*Problem description*. Nothing but the lines from the one containing "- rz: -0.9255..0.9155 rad" through the one containing "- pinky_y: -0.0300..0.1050", both included, should be given again, each exactly as written below.

Dataset content Block Start

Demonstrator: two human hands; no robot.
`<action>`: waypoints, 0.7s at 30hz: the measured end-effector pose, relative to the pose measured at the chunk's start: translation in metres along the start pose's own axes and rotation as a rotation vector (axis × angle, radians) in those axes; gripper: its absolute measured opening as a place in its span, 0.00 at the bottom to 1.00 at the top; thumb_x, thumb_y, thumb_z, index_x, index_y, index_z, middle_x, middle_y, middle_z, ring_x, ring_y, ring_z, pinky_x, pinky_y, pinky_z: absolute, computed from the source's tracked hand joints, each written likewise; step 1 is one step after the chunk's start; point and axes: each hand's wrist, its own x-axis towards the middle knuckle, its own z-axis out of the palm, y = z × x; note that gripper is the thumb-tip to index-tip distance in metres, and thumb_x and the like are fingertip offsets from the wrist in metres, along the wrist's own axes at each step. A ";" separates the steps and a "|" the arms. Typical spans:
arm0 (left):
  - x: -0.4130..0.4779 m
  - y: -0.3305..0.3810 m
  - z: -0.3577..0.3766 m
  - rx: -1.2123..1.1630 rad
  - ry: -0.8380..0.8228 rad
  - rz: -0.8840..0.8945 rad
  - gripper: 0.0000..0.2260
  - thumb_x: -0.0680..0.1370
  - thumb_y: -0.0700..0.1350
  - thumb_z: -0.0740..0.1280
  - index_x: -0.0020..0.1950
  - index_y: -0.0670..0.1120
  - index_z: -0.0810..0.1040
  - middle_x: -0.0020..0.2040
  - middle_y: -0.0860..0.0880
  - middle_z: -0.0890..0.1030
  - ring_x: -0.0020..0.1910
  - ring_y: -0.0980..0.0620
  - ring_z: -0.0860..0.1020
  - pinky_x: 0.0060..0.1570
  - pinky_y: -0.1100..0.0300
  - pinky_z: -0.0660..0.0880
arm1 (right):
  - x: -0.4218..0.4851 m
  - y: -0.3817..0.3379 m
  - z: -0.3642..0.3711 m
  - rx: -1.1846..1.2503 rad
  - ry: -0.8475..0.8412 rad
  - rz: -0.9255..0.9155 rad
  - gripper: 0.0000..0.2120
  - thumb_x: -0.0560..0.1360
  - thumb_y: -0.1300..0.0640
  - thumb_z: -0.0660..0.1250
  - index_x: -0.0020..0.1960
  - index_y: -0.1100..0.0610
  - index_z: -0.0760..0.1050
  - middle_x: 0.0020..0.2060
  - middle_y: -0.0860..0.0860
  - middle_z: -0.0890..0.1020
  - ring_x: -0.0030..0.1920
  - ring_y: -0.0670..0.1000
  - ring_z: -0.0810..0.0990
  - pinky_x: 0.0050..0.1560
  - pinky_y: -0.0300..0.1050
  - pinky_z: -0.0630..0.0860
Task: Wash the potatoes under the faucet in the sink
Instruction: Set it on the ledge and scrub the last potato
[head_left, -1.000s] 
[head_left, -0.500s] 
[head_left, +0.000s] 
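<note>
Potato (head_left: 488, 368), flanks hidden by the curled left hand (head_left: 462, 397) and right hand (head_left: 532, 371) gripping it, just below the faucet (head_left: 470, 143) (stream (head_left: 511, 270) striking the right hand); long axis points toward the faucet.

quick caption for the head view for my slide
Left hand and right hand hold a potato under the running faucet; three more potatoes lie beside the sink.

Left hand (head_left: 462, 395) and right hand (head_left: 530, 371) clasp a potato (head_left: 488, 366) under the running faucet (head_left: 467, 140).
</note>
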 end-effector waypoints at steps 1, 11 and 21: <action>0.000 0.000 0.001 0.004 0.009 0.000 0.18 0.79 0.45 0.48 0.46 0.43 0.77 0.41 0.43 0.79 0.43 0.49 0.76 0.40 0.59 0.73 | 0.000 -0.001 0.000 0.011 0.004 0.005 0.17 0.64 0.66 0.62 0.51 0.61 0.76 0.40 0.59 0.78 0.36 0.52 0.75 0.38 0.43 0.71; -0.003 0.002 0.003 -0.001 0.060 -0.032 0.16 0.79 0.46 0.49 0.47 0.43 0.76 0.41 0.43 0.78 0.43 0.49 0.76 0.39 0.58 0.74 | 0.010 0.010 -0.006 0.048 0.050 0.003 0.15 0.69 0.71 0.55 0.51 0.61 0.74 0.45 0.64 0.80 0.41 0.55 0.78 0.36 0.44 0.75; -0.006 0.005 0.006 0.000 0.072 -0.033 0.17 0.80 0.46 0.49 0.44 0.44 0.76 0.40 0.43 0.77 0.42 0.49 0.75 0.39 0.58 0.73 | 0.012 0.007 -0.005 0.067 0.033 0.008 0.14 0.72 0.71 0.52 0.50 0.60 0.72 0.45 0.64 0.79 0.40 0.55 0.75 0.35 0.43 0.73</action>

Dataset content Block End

*Response box*.
  - rz: -0.9255..0.9155 rad
  - gripper: 0.0000..0.2120
  - thumb_x: -0.0560..0.1360
  - thumb_y: -0.1300..0.0640
  - thumb_z: -0.0660..0.1250
  - index_x: -0.0020..0.1960
  - index_y: -0.1100..0.0610
  - index_z: -0.0760..0.1050
  - middle_x: 0.0020..0.2060
  - middle_y: -0.0860..0.0860
  - middle_z: -0.0890..0.1020
  - ring_x: -0.0030..0.1920
  - ring_y: -0.0670..0.1000
  - ring_z: -0.0810..0.0990
  - pinky_x: 0.0050..0.1560
  - pinky_y: -0.0300..0.1050

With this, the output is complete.